— Assignment —
Return each entry exactly, omitting nothing.

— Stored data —
========================================================================

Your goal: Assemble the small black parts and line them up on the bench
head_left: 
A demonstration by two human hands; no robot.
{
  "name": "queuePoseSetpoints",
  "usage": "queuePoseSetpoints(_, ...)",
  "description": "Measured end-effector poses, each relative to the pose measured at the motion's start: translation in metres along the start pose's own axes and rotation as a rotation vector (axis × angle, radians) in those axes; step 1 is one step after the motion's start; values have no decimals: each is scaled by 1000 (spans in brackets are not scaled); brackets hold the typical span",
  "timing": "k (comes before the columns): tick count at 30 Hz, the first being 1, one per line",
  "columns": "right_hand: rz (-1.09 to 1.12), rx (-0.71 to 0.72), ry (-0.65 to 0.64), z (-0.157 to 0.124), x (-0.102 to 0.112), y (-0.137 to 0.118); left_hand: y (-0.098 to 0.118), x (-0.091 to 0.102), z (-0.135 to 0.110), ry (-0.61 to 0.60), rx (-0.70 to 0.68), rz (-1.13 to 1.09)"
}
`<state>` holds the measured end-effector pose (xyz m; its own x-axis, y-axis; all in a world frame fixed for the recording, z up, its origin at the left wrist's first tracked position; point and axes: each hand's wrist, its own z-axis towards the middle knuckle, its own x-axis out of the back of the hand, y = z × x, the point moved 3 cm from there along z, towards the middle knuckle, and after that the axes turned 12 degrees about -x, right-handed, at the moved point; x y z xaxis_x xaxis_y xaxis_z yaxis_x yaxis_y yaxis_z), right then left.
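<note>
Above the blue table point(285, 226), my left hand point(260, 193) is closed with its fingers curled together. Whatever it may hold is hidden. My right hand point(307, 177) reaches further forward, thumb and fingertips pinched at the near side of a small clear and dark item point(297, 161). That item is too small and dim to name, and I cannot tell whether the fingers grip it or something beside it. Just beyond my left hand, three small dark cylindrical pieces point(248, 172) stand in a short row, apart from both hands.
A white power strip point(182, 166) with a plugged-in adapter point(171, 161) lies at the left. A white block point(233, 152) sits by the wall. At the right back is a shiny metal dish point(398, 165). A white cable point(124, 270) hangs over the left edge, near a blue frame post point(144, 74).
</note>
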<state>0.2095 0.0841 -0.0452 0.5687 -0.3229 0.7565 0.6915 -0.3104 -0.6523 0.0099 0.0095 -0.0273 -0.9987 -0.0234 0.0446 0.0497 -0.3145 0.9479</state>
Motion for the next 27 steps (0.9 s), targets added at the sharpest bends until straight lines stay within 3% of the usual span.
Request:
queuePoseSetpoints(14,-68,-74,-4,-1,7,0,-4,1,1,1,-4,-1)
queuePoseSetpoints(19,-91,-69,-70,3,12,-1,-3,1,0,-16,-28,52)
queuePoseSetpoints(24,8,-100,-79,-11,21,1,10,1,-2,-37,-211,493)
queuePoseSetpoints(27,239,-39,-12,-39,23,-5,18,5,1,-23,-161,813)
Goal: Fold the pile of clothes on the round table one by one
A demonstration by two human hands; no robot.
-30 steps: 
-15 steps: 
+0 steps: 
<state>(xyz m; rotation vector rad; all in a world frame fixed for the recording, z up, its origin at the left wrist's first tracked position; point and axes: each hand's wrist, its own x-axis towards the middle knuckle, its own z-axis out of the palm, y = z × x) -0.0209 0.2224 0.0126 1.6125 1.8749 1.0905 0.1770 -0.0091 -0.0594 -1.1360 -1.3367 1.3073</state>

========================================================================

— Output of the task —
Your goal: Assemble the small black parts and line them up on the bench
head_left: 
A demonstration by two human hands; no robot.
{
  "name": "queuePoseSetpoints",
  "usage": "queuePoseSetpoints(_, ...)",
  "description": "Measured end-effector poses, each relative to the pose measured at the motion's start: translation in metres along the start pose's own axes and rotation as a rotation vector (axis × angle, radians) in those axes; step 1 is one step after the motion's start; values have no decimals: each is scaled by 1000 (spans in brackets are not scaled); brackets hold the typical span",
  "timing": "k (comes before the columns): tick count at 30 Hz, the first being 1, one per line",
  "columns": "right_hand: rz (-1.09 to 1.12), rx (-0.71 to 0.72), ry (-0.65 to 0.64), z (-0.157 to 0.124), x (-0.102 to 0.112), y (-0.137 to 0.118); left_hand: y (-0.098 to 0.118), x (-0.091 to 0.102), z (-0.135 to 0.110), ry (-0.61 to 0.60), rx (-0.70 to 0.68), rz (-1.13 to 1.09)"
}
`<state>` holds the measured end-effector pose (xyz m; its own x-axis, y-axis; all in a world frame fixed for the recording, z up, its origin at the left wrist's first tracked position; point and axes: each hand's wrist, its own z-axis towards the middle knuckle, its own x-axis out of the back of the hand, y = z × x, the point moved 3 cm from there along z, towards the middle knuckle, and after that the axes turned 12 degrees about -x, right-handed, at the moved point; x y z xaxis_x xaxis_y xaxis_z yaxis_x yaxis_y yaxis_z), right then left.
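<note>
Above the blue table point(285, 226), my left hand point(260, 193) is closed with its fingers curled together. Whatever it may hold is hidden. My right hand point(307, 177) reaches further forward, thumb and fingertips pinched at the near side of a small clear and dark item point(297, 161). That item is too small and dim to name, and I cannot tell whether the fingers grip it or something beside it. Just beyond my left hand, three small dark cylindrical pieces point(248, 172) stand in a short row, apart from both hands.
A white power strip point(182, 166) with a plugged-in adapter point(171, 161) lies at the left. A white block point(233, 152) sits by the wall. At the right back is a shiny metal dish point(398, 165). A white cable point(124, 270) hangs over the left edge, near a blue frame post point(144, 74).
</note>
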<state>0.2095 0.0841 -0.0452 0.5687 -0.3229 0.7565 0.6915 -0.3104 -0.6523 0.0099 0.0095 -0.0273 -0.9987 -0.0234 0.0446 0.0497 -0.3145 0.9479</state>
Motion for the next 27 steps (0.9 s), targets added at the sharpest bends until straight lines stay within 3% of the usual span.
Request:
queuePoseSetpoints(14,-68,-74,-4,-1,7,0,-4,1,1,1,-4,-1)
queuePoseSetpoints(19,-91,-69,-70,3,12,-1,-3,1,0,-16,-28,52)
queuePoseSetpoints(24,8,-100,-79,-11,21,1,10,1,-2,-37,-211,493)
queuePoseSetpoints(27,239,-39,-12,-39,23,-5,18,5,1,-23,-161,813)
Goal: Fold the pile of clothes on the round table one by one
A demonstration by two human hands; no robot.
-30 steps: 
-15 steps: 
+0 steps: 
<state>(xyz m; rotation vector rad; all in a world frame fixed for the recording, z up, its origin at the left wrist's first tracked position; point and axes: each hand's wrist, its own x-axis towards the middle knuckle, its own z-axis out of the palm, y = z × x) -0.0209 0.2224 0.0126 1.6125 1.8749 1.0905 0.1770 -0.0091 -0.0594 -1.1360 -1.3367 1.3073</state>

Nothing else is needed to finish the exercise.